Nearly every aspect of the 1970’s TV series “All That Glitters” makes it a curio.

First, that it was one of mega-producer Norman Lear’s few failed offerings during the 1970s. Second, that it existed, not on network TV, but in first-run syndication. And, third, that it was “stripped,” meaning it aired daily: a new half-hour episode airing each and every day, a TV production pace usually reserved only for daytime dramas, not situation comedies. (Other brave—and short-lived—shows that have attempted this include “Isabel’s Honeymoon Hotel” and “My Talk Show,” from the late ‘80’s and early ‘90’s, respectively).

Other oddities about “Glitter”: it was a comedy without a hint of a laugh track and it was serialized in its comedy storytelling, a format that despite the best efforts of Susan Harris (the creator of “Soap” also in 1977) and a few others, has never caught on with the American viewing public.

Finally, what stands out about the series is its unique, ambitious, and highly satirical concept.

“All That Glitters” is set in a world, much like our own, except for the fact that all the gender roles and gender norms have been completely reversed. It is the women (though they remain depicted in a “feminine” manner) who dominate politics, business, and their households. Meanwhile, men in the show (though they remain stereotypically “masculine” in appearance and behavior) are the seen as the “second sex” and portrayed in subservient roles, usually as either stay-at-home husbands or office underlings.

The series is a satire and, as in the theatre, satire has not always (read: almost never) been hugely successful. The short on-air life span of “All That Glitters” (it ran only from April to July of 1977), its universally bad reviews at the time, and its overall sheer oddness evidences why it wasn’t successful at that time. (When watched today, it’s also evident that it has not necessarily improved with time, either.)

Which is not to say that the series is not interesting.

Copies of episodes from the very beginning and very end of “Glitter’s” run are stored at the Library of Congress; they arrived to the archive as copyright deposits in the late 1970s. Today, they are, pretty much, the only place episodes can be seen since they’ve never been seen in rerun or released on DVD.

The series is set, primarily, within the confines of a large, slightly sinister corporation (whose office dynamics bear more than a little resemblance to the much later “Mad Men” series) named Globatron. There, a cut-throat, all-female board of directors (lead by the vile L.W. Carruthers, played coldly by Barbara Baxley) meet regularly to scheme against their competitors and ogle their young male secretary played by a pre-“WKRP” Gary Sandy.

When the women are not wheeling and dealing in their offices, they are seen placating their bored and frustrated husbands. Chuck McCann and former big league baseball player Wes Parker play two of the male house-fraus in the series. They spend their days cooking, cleaning, feeling unfulfilled and waiting for their wives to come home.

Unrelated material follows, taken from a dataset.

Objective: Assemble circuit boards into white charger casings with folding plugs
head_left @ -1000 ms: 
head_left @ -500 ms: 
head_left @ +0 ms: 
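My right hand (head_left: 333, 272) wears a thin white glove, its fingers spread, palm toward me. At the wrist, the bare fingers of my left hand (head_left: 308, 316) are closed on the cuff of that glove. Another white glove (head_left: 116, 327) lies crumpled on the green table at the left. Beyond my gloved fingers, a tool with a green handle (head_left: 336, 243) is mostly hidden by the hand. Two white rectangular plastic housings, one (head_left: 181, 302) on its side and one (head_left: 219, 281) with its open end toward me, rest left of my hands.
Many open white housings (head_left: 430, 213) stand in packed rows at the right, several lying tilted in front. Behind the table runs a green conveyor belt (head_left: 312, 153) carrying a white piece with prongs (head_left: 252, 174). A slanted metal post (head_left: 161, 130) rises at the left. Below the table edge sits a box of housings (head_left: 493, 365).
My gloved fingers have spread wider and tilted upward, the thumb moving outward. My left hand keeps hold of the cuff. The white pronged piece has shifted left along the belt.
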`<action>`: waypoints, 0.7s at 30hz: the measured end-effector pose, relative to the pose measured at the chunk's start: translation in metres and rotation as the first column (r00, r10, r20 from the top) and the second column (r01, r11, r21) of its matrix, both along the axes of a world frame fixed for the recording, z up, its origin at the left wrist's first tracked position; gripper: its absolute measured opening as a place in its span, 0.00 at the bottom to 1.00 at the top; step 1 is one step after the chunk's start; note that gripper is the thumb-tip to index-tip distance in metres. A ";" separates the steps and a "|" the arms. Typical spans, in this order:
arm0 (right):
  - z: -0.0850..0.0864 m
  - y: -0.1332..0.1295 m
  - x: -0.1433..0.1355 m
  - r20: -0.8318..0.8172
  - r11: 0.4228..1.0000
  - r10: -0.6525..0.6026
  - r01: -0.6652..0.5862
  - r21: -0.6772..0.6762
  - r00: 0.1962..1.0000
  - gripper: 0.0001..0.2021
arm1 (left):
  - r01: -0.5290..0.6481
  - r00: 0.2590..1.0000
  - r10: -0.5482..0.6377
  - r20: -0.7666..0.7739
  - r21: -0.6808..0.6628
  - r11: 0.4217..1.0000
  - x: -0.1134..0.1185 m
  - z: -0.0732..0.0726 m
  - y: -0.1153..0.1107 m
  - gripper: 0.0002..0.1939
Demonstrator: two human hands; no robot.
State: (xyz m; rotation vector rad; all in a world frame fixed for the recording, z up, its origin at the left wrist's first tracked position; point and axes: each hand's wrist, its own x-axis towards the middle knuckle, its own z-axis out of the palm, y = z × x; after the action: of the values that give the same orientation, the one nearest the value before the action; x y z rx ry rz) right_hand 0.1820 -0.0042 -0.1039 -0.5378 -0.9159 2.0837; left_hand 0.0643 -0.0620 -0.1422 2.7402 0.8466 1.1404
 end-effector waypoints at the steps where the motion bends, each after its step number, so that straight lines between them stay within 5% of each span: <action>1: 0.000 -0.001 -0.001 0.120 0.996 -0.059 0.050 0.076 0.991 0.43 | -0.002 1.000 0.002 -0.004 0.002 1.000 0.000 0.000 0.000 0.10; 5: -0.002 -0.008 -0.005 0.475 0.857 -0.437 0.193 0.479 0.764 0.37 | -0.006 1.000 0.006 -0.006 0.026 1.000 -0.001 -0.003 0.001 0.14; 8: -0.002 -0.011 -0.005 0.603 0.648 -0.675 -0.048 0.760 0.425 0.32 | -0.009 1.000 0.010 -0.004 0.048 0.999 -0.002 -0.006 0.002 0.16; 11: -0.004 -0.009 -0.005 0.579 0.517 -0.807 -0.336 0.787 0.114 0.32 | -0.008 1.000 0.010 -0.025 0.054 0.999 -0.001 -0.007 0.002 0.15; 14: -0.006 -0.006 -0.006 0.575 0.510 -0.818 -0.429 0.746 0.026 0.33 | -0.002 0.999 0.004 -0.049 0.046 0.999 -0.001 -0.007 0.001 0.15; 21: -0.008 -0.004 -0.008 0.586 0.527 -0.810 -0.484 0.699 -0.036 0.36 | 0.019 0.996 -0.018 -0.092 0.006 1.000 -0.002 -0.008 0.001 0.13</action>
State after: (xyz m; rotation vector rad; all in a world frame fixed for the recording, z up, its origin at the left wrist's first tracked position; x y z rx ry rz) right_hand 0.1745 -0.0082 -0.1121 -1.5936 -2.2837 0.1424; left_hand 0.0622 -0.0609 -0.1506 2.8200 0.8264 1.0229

Even during the show’s short run, there were subplots aplenty in the series. One of them focused on a kidnapping, while another, was built around the character Linda Murkland. Linda Murkland had once been Lenny Murkland; she was TV’s first reoccurring transgendered character and was played by actress Linda Gray (later of “Dallas” fame).

 

Obviously, per his norm, Norman Lear was not afraid to take on many controversial topics via his series. Nor was he afraid of attempting to make a big social statement.

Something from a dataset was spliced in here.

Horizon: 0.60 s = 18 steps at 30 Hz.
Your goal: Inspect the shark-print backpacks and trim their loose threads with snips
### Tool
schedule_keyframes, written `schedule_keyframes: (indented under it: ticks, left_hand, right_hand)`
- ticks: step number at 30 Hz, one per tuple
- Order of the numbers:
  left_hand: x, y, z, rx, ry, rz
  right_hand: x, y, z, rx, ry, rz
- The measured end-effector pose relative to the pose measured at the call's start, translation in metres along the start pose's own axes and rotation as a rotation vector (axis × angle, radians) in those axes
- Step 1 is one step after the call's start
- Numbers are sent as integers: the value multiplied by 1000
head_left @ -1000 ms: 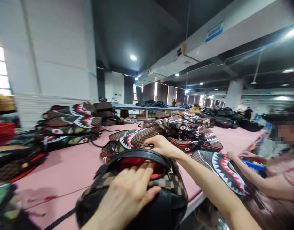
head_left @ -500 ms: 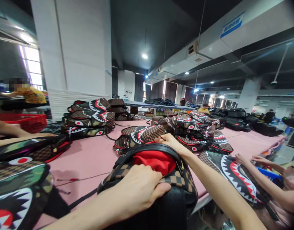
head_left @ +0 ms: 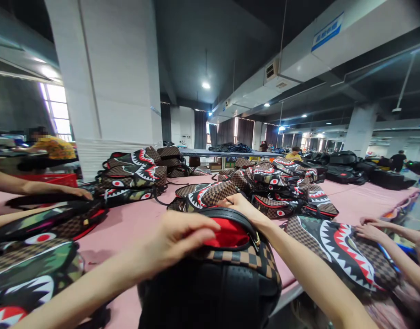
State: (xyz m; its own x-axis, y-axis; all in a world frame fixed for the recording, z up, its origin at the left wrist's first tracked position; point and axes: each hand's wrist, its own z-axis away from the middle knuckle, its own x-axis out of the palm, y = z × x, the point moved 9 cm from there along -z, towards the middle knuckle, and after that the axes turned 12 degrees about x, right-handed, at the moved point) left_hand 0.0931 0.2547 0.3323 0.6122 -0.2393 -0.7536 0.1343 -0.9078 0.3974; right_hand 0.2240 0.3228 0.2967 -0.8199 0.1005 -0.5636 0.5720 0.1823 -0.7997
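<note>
A black and brown checkered backpack [head_left: 210,288] stands upright in front of me, its top unzipped and its red lining [head_left: 230,232] showing. My left hand [head_left: 175,237] hovers over the left side of the opening, slightly blurred, fingers apart from the thumb with nothing visible between them. My right hand [head_left: 240,205] is at the far side of the bag's top rim, fingers bent round the edge beside the black band. Its fingertips are partly hidden behind the rim.
Shark-mouth backpacks are piled on the pink table [head_left: 127,242], at back left [head_left: 134,171] and beyond my bag [head_left: 210,194]. Co-workers' hands are on bags at the left [head_left: 76,189] and right [head_left: 370,228]. Black bags [head_left: 347,169] lie at back right.
My left hand has come off the bag's front rim and moved up and left. My right hand stays at the far rim. The view has shifted slightly, and the co-worker's hands at right have moved along the bag.
</note>
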Motion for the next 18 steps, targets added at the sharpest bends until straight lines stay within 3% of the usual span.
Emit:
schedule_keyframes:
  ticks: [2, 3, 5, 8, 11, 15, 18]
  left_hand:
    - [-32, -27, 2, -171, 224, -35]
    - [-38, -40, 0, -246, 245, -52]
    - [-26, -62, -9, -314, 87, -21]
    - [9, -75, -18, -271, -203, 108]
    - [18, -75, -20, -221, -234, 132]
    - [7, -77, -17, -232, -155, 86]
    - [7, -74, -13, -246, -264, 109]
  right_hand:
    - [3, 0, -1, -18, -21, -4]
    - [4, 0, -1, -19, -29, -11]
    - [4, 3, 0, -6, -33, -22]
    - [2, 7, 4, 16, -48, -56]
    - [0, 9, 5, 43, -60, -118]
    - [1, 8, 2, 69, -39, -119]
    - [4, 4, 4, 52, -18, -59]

Regardless of how well the series played out in actuality, one has to admire it for so fully committing to the idea of role reversal. In the series, God is referred with the pronoun “she” and women described themselves as either “leg women” or “pecs women.” The “male gaze” is replaced with a female one when the camera zooms in on the posterior of actor Sandy or his co-star David Haskell. In one episode, the women gather in a seedy bar to watch a man dance and prance on stage, slowly removing his clothes. This episode aired in 1977, two years before the birth of the famous male strip-tease emporium Chippendales. In another episode, a wife asks her husband if he has remembered to take his birth control pill.

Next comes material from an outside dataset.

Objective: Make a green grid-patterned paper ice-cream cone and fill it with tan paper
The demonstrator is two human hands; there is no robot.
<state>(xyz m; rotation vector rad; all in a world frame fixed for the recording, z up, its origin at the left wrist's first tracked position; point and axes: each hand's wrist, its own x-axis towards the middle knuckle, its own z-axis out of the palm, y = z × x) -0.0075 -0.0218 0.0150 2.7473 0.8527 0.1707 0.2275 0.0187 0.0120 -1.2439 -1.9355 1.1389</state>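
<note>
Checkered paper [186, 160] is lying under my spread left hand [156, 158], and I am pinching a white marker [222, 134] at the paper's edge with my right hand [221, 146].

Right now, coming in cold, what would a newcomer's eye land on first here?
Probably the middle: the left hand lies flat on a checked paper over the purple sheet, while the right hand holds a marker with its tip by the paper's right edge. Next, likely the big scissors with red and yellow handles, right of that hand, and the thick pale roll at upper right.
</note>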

The debut of “All That Glitters” was ennobled by the success of “Mary Hartman, Mary Hartman” which debuted, also in daily, first-run syndication, in January, 1976.

That campy show, a send-up of daytime soap operas and played with a deathly, deadpan seriousness, was a surprise hit, quickly developing a cult following. Yet, like many sudden TV phenoms (“Twin Peaks,” “Batman,” etc.), “Hartman” didn’t endure very long; it was gone after only a year and a half on the air.

“All That Glitters,” of course, wouldn’t even last that long. It was gone only a few months after it debuted.

Perhaps its failure was because “Mary Hartman” had already filled the quota for that type of TV send-up. Perhaps it failed because the show was, essentially, a one-joke program: once one got over the basic spectacle of the show’s role-reversal premise, there was little left to laugh at.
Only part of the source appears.